◆ **Required work**:
Could you print the stretch of lines below from the one with "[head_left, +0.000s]" through the one with "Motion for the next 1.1", exactly as they stand and without any pictures?

◆ **Source material**:
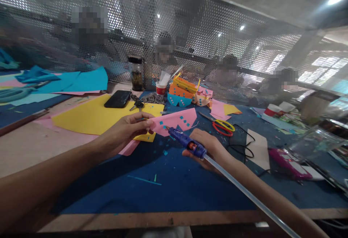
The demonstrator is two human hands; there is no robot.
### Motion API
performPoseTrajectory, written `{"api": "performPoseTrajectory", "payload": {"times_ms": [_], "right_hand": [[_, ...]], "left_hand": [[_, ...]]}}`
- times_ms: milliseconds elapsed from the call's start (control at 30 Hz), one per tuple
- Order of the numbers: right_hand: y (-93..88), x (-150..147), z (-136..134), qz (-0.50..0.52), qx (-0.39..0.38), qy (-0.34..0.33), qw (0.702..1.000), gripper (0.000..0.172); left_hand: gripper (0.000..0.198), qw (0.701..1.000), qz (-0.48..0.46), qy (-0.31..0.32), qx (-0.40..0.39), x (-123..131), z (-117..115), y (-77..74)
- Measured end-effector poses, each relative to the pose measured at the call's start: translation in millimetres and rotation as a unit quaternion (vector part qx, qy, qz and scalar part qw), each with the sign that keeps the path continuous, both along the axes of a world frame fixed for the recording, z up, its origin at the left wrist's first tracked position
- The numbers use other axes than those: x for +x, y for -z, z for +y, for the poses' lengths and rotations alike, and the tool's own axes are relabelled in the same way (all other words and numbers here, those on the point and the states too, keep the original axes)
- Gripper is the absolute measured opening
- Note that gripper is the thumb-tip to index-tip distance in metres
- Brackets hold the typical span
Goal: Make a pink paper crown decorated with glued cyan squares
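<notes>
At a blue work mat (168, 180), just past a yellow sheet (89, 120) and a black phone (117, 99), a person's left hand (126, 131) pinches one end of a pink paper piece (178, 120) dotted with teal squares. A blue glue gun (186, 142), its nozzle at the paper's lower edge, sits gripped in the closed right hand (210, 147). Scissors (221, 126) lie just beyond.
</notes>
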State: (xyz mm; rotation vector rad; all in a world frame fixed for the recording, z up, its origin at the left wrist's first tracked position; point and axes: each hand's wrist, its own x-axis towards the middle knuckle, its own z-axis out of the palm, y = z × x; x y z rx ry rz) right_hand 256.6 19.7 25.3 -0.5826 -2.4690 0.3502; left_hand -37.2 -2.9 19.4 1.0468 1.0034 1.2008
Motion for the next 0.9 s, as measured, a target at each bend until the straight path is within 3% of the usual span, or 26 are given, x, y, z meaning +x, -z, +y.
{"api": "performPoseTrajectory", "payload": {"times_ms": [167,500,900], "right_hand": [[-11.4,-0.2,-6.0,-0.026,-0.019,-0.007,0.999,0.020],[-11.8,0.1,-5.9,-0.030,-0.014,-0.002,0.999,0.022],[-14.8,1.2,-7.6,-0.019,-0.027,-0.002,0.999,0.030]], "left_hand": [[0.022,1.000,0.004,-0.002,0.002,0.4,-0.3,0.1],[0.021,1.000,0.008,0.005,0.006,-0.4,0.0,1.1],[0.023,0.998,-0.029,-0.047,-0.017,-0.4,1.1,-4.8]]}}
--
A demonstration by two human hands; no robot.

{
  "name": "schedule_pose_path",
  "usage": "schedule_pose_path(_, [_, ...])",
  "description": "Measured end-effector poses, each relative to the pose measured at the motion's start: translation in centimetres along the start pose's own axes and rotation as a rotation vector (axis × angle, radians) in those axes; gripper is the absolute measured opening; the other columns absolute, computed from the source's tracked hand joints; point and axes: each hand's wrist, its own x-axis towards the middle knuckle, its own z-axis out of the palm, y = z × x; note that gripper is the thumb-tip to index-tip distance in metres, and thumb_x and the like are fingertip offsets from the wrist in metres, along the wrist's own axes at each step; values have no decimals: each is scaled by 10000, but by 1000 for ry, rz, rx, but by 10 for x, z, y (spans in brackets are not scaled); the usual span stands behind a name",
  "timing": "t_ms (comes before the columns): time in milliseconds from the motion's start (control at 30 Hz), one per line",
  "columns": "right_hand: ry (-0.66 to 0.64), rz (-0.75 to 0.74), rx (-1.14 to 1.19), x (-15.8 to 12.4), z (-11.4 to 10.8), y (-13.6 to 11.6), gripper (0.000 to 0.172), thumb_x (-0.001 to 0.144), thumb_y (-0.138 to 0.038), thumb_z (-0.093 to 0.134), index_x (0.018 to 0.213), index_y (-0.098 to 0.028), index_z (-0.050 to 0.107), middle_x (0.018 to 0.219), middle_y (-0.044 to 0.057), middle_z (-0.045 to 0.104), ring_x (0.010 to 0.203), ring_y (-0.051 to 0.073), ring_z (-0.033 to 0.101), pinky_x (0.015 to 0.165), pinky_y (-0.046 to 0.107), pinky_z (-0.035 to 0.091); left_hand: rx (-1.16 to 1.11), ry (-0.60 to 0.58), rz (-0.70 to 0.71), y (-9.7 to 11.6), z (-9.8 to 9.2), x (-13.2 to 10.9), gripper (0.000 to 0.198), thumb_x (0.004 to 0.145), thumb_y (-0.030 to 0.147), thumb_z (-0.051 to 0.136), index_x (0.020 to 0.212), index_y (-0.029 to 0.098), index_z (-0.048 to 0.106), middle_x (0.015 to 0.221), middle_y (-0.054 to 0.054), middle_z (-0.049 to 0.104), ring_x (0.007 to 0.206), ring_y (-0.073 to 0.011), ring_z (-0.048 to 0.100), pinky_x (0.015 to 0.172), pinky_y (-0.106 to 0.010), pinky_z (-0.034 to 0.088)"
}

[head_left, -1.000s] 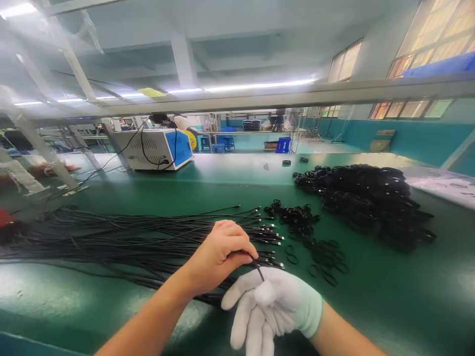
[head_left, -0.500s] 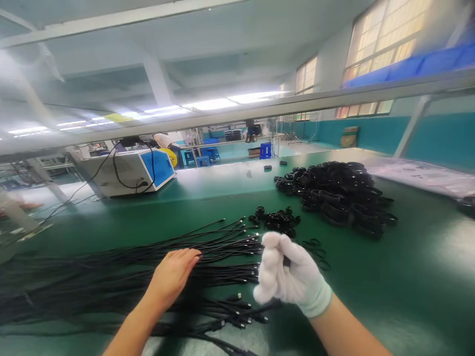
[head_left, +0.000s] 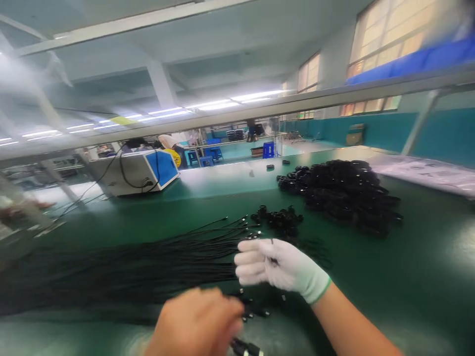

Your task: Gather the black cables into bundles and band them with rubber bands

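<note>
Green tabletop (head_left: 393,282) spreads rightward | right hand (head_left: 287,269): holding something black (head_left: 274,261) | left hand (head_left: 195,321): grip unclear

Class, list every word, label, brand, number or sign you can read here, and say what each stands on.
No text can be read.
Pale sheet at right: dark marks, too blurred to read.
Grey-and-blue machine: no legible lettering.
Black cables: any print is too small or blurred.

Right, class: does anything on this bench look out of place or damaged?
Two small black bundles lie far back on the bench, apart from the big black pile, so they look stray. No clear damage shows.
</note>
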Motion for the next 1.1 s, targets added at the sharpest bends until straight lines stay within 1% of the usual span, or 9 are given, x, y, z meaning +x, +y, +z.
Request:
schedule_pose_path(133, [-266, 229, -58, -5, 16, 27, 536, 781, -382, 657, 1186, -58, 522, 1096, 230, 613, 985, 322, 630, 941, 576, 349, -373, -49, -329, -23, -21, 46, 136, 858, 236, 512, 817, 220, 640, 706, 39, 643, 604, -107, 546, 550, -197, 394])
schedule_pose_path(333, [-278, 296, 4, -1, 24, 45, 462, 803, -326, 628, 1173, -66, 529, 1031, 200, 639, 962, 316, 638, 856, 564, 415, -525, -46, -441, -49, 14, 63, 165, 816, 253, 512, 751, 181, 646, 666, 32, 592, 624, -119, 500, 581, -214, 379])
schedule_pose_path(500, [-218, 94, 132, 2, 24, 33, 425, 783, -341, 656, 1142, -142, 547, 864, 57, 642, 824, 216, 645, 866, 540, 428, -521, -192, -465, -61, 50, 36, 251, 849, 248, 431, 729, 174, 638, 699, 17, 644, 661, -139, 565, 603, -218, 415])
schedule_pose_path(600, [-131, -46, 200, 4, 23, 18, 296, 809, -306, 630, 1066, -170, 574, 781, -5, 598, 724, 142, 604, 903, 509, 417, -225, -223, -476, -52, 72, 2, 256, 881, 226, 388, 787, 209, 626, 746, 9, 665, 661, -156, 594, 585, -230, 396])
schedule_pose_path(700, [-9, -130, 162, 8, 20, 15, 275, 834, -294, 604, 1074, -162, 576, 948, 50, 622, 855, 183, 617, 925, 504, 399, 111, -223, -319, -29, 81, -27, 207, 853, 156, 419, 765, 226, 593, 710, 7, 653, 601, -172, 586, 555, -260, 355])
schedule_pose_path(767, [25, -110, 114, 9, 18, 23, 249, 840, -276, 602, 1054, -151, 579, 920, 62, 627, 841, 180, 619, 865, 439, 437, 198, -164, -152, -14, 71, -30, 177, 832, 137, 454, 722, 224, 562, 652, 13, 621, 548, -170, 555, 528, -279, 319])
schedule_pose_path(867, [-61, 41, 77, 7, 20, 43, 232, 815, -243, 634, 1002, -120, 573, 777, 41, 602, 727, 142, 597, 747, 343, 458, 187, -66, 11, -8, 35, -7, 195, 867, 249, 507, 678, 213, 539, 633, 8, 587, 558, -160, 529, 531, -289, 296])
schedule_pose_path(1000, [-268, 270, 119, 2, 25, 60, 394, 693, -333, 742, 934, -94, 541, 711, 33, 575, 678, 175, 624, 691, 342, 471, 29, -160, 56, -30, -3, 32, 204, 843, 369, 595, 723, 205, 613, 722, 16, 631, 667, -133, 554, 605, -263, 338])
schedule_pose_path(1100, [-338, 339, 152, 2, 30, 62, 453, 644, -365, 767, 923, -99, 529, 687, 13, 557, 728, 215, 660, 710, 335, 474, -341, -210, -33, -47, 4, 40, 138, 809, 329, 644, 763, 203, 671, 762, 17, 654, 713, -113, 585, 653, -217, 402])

◆ **The answer**:
[head_left, +0.000s] 

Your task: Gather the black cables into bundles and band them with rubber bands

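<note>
Green tabletop (head_left: 393,282) spreads rightward | right hand (head_left: 287,269): holding something black (head_left: 274,261) | left hand (head_left: 195,321): grip unclear

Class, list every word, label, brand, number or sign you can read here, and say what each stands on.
No text can be read.
Pale sheet at right: dark marks, too blurred to read.
Grey-and-blue machine: no legible lettering.
Black cables: any print is too small or blurred.

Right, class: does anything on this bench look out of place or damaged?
Two small black bundles lie far back on the bench, apart from the big black pile, so they look stray. No clear damage shows.
</note>
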Motion for the next 1.1 s, targets added at the sharpest bends until straight lines stay within 1% of the usual span, or 9 are given, x, y, z meaning +x, +y, +z.

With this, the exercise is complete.